_Material shown_
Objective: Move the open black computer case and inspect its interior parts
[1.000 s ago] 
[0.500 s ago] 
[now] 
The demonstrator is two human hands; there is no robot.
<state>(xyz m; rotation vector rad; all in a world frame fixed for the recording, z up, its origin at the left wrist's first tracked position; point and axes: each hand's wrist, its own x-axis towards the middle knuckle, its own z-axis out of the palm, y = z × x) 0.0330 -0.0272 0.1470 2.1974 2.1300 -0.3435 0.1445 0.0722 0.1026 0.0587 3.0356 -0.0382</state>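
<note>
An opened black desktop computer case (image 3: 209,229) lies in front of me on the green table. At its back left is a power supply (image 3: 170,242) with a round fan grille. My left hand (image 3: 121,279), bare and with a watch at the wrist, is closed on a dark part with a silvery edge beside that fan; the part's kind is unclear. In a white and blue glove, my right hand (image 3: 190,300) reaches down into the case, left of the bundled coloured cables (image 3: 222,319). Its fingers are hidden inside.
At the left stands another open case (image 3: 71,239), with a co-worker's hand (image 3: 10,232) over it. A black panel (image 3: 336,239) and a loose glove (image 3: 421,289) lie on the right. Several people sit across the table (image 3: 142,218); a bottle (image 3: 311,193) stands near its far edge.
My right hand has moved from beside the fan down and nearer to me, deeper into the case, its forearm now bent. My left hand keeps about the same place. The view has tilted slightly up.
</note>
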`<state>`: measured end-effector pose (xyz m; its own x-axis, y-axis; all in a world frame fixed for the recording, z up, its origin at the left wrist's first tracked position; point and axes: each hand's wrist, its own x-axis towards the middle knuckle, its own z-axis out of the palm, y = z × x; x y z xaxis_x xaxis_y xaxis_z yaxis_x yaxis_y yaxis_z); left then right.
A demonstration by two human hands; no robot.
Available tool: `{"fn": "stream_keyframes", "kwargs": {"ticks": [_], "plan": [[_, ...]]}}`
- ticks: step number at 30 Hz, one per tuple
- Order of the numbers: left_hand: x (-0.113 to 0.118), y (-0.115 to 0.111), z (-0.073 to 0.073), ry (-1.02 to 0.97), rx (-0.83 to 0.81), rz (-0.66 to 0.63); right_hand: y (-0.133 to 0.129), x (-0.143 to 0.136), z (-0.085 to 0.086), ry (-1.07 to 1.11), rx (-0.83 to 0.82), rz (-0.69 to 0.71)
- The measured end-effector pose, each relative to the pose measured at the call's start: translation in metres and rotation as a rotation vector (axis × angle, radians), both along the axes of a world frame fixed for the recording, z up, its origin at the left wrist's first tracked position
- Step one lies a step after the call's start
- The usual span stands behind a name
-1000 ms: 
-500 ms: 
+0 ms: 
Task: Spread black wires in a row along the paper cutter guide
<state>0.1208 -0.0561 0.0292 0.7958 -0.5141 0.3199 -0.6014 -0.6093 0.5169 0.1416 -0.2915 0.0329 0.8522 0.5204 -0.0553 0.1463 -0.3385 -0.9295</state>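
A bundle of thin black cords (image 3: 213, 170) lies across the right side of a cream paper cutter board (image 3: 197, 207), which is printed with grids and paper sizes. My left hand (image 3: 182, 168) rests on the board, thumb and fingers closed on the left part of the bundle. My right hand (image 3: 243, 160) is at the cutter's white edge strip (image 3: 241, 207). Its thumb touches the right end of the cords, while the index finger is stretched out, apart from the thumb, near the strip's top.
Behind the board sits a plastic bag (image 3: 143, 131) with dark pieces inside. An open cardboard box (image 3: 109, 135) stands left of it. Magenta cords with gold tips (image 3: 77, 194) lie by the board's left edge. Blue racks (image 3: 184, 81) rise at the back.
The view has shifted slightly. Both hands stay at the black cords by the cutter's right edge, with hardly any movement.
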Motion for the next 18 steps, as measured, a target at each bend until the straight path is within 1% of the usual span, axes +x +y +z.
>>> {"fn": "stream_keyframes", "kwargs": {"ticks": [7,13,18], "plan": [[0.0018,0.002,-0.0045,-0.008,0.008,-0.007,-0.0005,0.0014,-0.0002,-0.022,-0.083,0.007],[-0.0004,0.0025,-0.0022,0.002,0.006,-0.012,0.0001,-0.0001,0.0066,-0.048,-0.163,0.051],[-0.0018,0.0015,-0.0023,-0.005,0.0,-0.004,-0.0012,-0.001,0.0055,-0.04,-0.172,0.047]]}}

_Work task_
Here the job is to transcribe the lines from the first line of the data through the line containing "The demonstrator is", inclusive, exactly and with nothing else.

_Exercise solution_
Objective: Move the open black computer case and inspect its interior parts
[1.000 s ago] 
[0.500 s ago] 
[now] 
The demonstrator is two human hands; there is no robot.

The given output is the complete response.